## Initialize your OpenSearchDocumentStore

You can use the `opensearch_indexing_pipeline.ipynb` notebook to index the example files to your own `OpenSearchDocumentStore`. You may do this locally, or deploy it on AWS. Depending on your setup, once you have a running DocumentStore, connect to it in the cell below by providing the right credentials to `host`, `port`, `username` and `password`.

In [None]:
from haystack.document_stores import OpenSearchDocumentStore

doc_store = OpenSearchDocumentStore(host='localhost', port=9200, username= "admin", password="admin", embedding_dim=384)

## Initialize a PromptNode with your SageMaker Endpoint Credentials

Once you've deployed your model on SageMaker provide your own credentials in `model_name_or_path`, `profile_name` and `region_name`

In [66]:
from haystack.nodes import AnswerParser, EmbeddingRetriever, PromptNode, PromptTemplate

question_answering_with_references = PromptTemplate("deepset/question-answering-with-references", output_parser=AnswerParser(reference_pattern=r"Document\[(\d+)\]"))

gen_qa_with_references = PromptNode(default_prompt_template=question_answering_with_references,  model_name_or_path="YOUR_FALCON_40B_INSTRUCT_ENDPOINT", model_kwargs={"profile_name": "YOUR_POFILE", "region_name": "YOUR_REGION"})


In [16]:
retriever = EmbeddingRetriever(document_store=doc_store, embedding_model="sentence-transformers/all-MiniLM-L12-v2", devices=["mps"], top_k=5)

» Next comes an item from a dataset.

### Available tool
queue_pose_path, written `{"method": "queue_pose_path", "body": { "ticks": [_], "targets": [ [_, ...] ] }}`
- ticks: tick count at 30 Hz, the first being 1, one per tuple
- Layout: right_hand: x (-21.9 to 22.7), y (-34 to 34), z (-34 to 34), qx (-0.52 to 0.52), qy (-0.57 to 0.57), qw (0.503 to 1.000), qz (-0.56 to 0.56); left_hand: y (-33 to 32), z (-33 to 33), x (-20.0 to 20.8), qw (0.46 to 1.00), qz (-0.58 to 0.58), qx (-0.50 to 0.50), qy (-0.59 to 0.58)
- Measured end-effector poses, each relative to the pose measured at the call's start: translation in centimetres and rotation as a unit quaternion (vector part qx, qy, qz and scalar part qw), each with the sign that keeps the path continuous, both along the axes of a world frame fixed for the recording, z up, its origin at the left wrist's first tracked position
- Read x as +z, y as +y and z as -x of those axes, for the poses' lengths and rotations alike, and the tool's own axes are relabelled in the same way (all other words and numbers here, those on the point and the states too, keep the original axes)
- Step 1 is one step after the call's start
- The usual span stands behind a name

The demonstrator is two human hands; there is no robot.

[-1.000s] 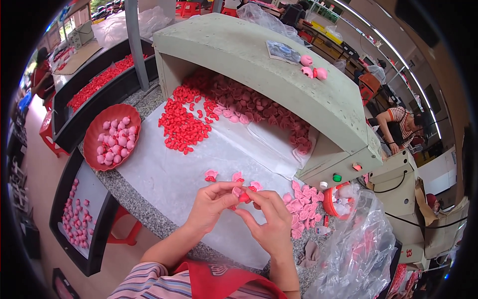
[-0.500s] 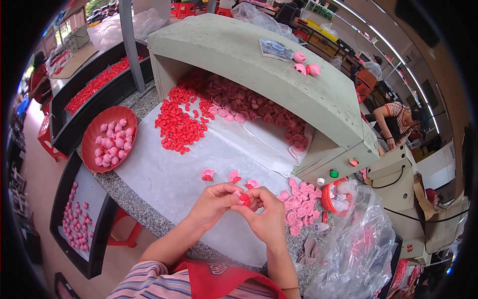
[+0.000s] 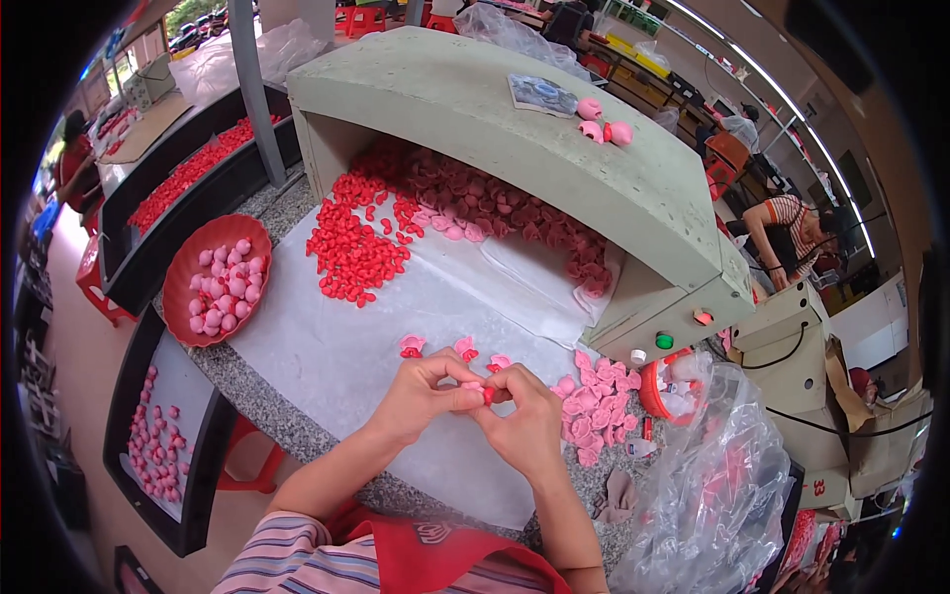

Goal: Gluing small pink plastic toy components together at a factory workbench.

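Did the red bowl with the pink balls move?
No. Judged against the speckled counter, the red bowl sits in the same spot, left of the white sheet. Only the whole view shifted a little.

On the surface [image 3: 262, 406], a sheet [image 3: 327, 356] lies in front of a machine [image 3: 465, 109] with parts [image 3: 505, 208] inside it; a heap [image 3: 351, 257] spreads out at its left end. A card [image 3: 541, 95] rests on top. To our left sits a bowl [image 3: 185, 272] holding balls [image 3: 236, 287], between two trays [image 3: 114, 272]. Right of our fingers [image 3: 443, 368] lie loose pieces [image 3: 599, 406], then a tub [image 3: 653, 401], with a bag [image 3: 712, 485] before it.
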State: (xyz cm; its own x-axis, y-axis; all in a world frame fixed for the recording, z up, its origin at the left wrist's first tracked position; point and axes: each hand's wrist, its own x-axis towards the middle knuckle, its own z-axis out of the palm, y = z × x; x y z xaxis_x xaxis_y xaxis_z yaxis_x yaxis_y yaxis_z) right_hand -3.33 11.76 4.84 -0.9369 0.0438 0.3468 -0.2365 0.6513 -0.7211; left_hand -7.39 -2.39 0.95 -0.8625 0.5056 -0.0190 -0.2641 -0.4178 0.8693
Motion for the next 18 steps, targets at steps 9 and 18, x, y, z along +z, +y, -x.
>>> {"method": "queue_pose_path", "body": {
  "ticks": [9,18],
  "targets": [
    [-1.1,-0.5,0.1,-0.048,-0.118,0.989,0.079,0.1,0.6,-1.3,1.0,0.004,0.016,-0.017],
    [-1.5,-0.7,1.4,-0.026,-0.123,0.99,0.066,-1.0,2.2,-1.0,0.997,0.032,-0.044,-0.062]
  ]
}}
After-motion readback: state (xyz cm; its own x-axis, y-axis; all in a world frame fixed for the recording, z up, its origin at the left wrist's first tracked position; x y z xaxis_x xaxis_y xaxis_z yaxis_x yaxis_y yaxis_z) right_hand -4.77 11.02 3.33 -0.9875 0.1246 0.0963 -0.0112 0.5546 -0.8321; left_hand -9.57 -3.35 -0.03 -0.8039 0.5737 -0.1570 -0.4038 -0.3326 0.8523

  return self.fget.__get__(instance, owner)()


## Create a retrieval-augmented QA pipeline

In [67]:
from haystack import Pipeline

pipe = Pipeline()
pipe.add_node(component=retriever, name="Retriever", inputs=['Query'])
pipe.add_node(component=gen_qa_with_references, name="GenQAWithRefPromptNode", inputs=["Retriever"])

In [75]:
from haystack.utils import print_answers

result = pipe.run("What is opensearch?", params={"Retriever":{"top_k": 5}})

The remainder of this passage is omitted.